TASK OBJECTIVE:
Each line of the material must appear again in the answer, exactly.

RECORD EXTRACTS:
- Opening Delimiter -

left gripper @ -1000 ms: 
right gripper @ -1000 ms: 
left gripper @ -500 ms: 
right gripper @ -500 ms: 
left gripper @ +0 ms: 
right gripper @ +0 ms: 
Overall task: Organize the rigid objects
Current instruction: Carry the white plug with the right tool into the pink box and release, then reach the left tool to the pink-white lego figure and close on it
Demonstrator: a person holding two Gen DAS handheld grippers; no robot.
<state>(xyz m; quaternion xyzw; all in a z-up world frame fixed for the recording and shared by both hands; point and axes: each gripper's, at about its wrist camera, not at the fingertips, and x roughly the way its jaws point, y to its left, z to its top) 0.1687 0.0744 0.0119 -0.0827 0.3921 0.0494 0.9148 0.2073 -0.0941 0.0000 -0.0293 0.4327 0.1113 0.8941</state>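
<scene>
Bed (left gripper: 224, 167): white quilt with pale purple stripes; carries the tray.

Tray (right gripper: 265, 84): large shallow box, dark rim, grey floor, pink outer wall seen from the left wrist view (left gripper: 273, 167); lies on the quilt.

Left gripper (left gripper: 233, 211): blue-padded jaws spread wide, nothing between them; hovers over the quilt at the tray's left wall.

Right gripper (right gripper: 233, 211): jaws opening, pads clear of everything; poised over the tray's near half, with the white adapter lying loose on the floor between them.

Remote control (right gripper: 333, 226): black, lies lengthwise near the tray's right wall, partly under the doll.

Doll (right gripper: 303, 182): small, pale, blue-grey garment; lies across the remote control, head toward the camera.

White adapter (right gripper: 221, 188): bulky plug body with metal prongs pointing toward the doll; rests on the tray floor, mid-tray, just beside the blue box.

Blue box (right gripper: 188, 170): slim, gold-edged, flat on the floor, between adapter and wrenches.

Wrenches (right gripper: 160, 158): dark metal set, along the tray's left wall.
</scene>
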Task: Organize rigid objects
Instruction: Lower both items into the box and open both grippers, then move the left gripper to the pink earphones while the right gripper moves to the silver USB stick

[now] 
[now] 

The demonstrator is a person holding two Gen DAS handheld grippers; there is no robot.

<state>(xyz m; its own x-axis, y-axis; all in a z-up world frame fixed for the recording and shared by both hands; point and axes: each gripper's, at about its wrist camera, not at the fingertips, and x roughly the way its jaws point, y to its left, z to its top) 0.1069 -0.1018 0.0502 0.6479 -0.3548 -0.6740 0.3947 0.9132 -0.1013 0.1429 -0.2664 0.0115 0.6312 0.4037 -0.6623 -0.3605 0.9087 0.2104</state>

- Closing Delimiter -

RESULT OF THIS TASK:
left gripper @ -1000 ms: 
right gripper @ -1000 ms: 
left gripper @ -500 ms: 
right gripper @ -500 ms: 
left gripper @ +0 ms: 
right gripper @ +0 ms: 
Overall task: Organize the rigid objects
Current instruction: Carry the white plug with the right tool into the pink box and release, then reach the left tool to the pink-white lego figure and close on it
Demonstrator: a person holding two Gen DAS handheld grippers; no robot.
<state>(xyz m; quaternion xyzw; all in a z-up world frame fixed for the recording and shared by both hands; point and axes: each gripper's, at about its wrist camera, not at the fingertips, and x roughly the way its jaws point, y to its left, z to its top) 0.1687 0.0744 0.0119 -0.0827 0.3921 0.0494 0.9148 0.2073 -0.0941 0.0000 -0.0293 0.4327 0.1113 0.8941</state>
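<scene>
Bed (left gripper: 224, 167): white quilt with pale purple stripes; carries the tray.

Tray (right gripper: 265, 84): large shallow box, dark rim, grey floor, pink outer wall seen from the left wrist view (left gripper: 273, 167); lies on the quilt.

Left gripper (left gripper: 233, 211): blue-padded jaws spread wide, nothing between them; hovers over the quilt at the tray's left wall.

Right gripper (right gripper: 233, 211): jaws opening, pads clear of everything; poised over the tray's near half, with the white adapter lying loose on the floor between them.

Remote control (right gripper: 333, 226): black, lies lengthwise near the tray's right wall, partly under the doll.

Doll (right gripper: 303, 182): small, pale, blue-grey garment; lies across the remote control, head toward the camera.

White adapter (right gripper: 221, 188): bulky plug body with metal prongs pointing toward the doll; rests on the tray floor, mid-tray, just beside the blue box.

Blue box (right gripper: 188, 170): slim, gold-edged, flat on the floor, between adapter and wrenches.

Wrenches (right gripper: 160, 158): dark metal set, along the tray's left wall.
</scene>
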Task: Organize rigid objects
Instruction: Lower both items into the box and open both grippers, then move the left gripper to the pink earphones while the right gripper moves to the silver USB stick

[now] 
[now] 

The demonstrator is a person holding two Gen DAS handheld grippers; there is no robot.

<state>(xyz m; its own x-axis, y-axis; all in a z-up world frame fixed for the recording and shared by both hands; point and axes: each gripper's, at about its wrist camera, not at the fingertips, and x roughly the way its jaws point, y to its left, z to its top) 0.1069 -0.1018 0.0502 0.6479 -0.3548 -0.6740 0.3947 0.9132 -0.1013 0.1429 -0.2664 0.0115 0.6312 0.4037 -0.6623 -0.3605 0.9087 0.2104</state>

This exercise has now been completed.